Oleh: Mitahul Afkarina*
Sebelum penghujan tiba, nenek berkisah padaku perihal seorang perempuan yang duduk iftirasy di bawah pohon yang tumbuh di pinggiran desa.
Kata nenek, perempuan itu telah ada sejak ratusan bahkan ribuan tahun lalu. Tak ada yang tahu persis, bagaimana perempuan itu muncul. Matanya yang sebesar biji salak selalu berkedip halus. Pandangannya tak pernah lepas dari satu objek. Matahari. Rambutnya yang sehalus benang sutera terurai manis menutupi kelopak mata kanannnya. Entah apa yang dinanti.
Keabadian, katanya…
Hingga kemarau empat kali datang, aku masih menemuinya dibawah pohon itu dengan pakaian batik cokelat tua bercorak khas Jogja. Mungkin terbitan tahun 90-an.
Mulutnya menggariskan satu senyuman saat fajar menampakkan satu garis sebesar tali yang terbentang di langit bagian timur sana. Lalu, samar-samar cahaya jingga menghapus fajar itu dan menggantikannya dengan cahaya mentari pagi.
“Dia selalu menunggu matahari.” Kata nenek.Kemudian perlahan mata itu menutup. Mulutnya mengatup rapat seperti sedang menahan luka.
Tepat ketika sinar matahari menyentuh tubuhnya, perlahan kepala milik perempuan itu bergetar, bergerak, lalu terlepas, memisah kemudian melayang tinggi. Tinggi sekali menuju matahari. Sedang badannya masih bersandar di pohon itu.
Sekitar 15 detik, angin membawa turun satu kepala dengan mata tetap terpejam dan rambut yang menari-nari indah diambang udara. Kepala itu menyempurnakan bagian tubuh yang masih tetap ada dibawah pohon itu.
Perempuan itu utuh kembali. Ia membuka mata dengan pelan, kemudian tersenyum. Begitulah yang terjadi setiap pagi.
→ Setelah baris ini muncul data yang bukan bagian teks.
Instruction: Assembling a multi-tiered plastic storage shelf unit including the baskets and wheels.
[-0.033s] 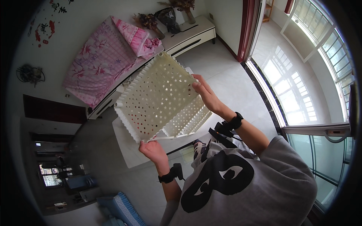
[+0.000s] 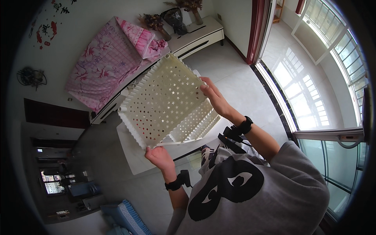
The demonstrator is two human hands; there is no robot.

“Kenapa seperti itu, nek?”
“Perempuan itu ada sebelum nenek hidup. Kabar turunan yang nenek terima yaitu perempuan itu adalah penanggung nafas masyarakat desa ini. Entahlah! Baginya Tuhan itu siapa. Dan yang ia yakini telah menjadikannya hidup adalah kepala yang diisi daya oleh matahari itu.”
“Lalu apalagi yang ia lakukan nek?”
“Ia akan menciptakan angin besar ketika ada pertikaian di desa ini.”
Suatu ketika, April bersama kawan-kawannya telah pergi. Oktober membawa limpahan air yang menetes tipis dari atas sana. Langit tepatnya.
Ya, musim penghujan kembali tiba.
Perempuan itu tak ada bedanya seperti hari-hari yang lalu. Hanya saja, semalam ia telah mencakar batang pohon yang selama ini menjadi sandarannya menunggu matahari. Matanya mnerawang jauh mengharap malam cepat berlalu.
Ia kehabisan daya.
Siang itu, nyawa satu warga bernama sarinah telah tersentuh oleh kuasa izrail. 3 jam lamanya. Tarik ulur nafasnya menghabiskan energi perempuan penanggung nafas itu.
Kemudian, matahari yang dinantinya semalam ternyata tidak sesuai dengan harapannya. Kehadirannya terhalang oleh awan. Hanya sinar samar yang sampai pada lensa mata indahnya.
Ia tak kuasa. Kepalanya melayang terbang. Ramburnya berkibar bersama hembusan angin.
Sebelumnya tenang. Seakan meninggalkan pesan, semua akan baik-baik saja.
Sepuluh detik kemudian, kepala yang telah terisi penuh oleh daya meluncur bebas dengan ketinggian sekian meter.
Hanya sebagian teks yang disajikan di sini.